# What to produce
Reproduce all of the data below without alteration; exclude every picture.

# Recorded data
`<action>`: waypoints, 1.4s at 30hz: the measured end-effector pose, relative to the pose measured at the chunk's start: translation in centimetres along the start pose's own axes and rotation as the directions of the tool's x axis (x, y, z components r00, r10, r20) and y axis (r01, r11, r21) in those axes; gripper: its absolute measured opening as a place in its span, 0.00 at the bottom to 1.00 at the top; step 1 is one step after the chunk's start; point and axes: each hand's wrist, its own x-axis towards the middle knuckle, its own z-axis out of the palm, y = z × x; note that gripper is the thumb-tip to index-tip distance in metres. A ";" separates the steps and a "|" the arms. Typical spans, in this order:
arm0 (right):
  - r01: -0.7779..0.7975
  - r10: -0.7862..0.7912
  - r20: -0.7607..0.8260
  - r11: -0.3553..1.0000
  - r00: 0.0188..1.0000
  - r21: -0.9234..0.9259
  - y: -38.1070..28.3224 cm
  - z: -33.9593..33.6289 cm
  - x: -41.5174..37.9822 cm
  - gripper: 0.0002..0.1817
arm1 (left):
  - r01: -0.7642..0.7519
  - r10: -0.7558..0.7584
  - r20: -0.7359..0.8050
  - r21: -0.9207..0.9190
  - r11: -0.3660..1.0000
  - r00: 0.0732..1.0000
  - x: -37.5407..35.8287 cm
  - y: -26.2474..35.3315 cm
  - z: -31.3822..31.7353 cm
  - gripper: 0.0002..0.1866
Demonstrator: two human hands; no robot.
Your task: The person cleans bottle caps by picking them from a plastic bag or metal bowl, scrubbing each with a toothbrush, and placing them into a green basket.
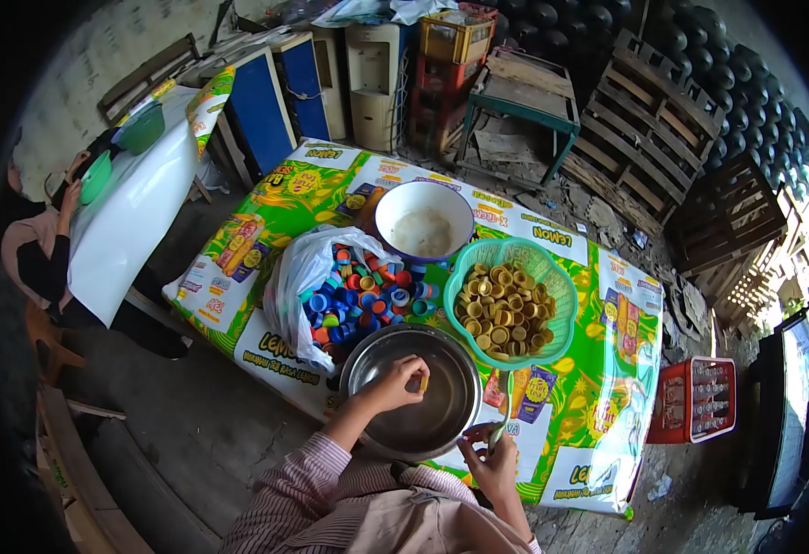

# Task result
`<action>`: waypoints, 1.4s at 30hz: the measured end-effector pose, relative to the pose measured at the chunk's start: translation in centimetres along the start pose's own axes and rotation as the directions of the tool's x axis (x, y, z components r00, r10, r20) and y axis (r01, r11, r21) in those axes; gripper: its absolute measured opening as a place in its span, 0.00 at the bottom to 1.00 at the top; step 1 is one step after the chunk's start; point and axes: each hand's wrist, its own x-axis towards the middle knuckle, its own z-axis out of the palm, y = z × x; note that gripper is the thumb-tip to index-tip distance in metres. A ";" separates the steps and a "|" the arms. Typical spans, in this order:
arm0 (right):
  - r01: -0.7779..0.7975
  - r10: -0.7862..0.7912
  - r20: -0.7607..0.8260
  - r11: -0.3553..1.0000
  - r00: 0.0188..1.0000
  - r21: -0.9234..0.9259
  - y: -38.1070..28.3224 cm
  - z: -33.9593..33.6289 cm
  - x: -41.5174..37.9822 cm
  - gripper: 0.0002..0.1817
arm1 (left):
  - r01: -0.7642..0.7519
  - r10: -0.7558..0.7584
  - r20: -0.7359..0.8050
  - r21: -0.9207..0.9190
  - r11: -0.3660..1.0000
  - r00: 0.0732..1.0000
  - x: -37.5407..35.8287 cm
  - y: -26.2474..35.3315 cm
  - z: -31.3822..31.7353 cm
  - gripper: 0.0002..0.1866
Demonstrator: two human hands; no robot.
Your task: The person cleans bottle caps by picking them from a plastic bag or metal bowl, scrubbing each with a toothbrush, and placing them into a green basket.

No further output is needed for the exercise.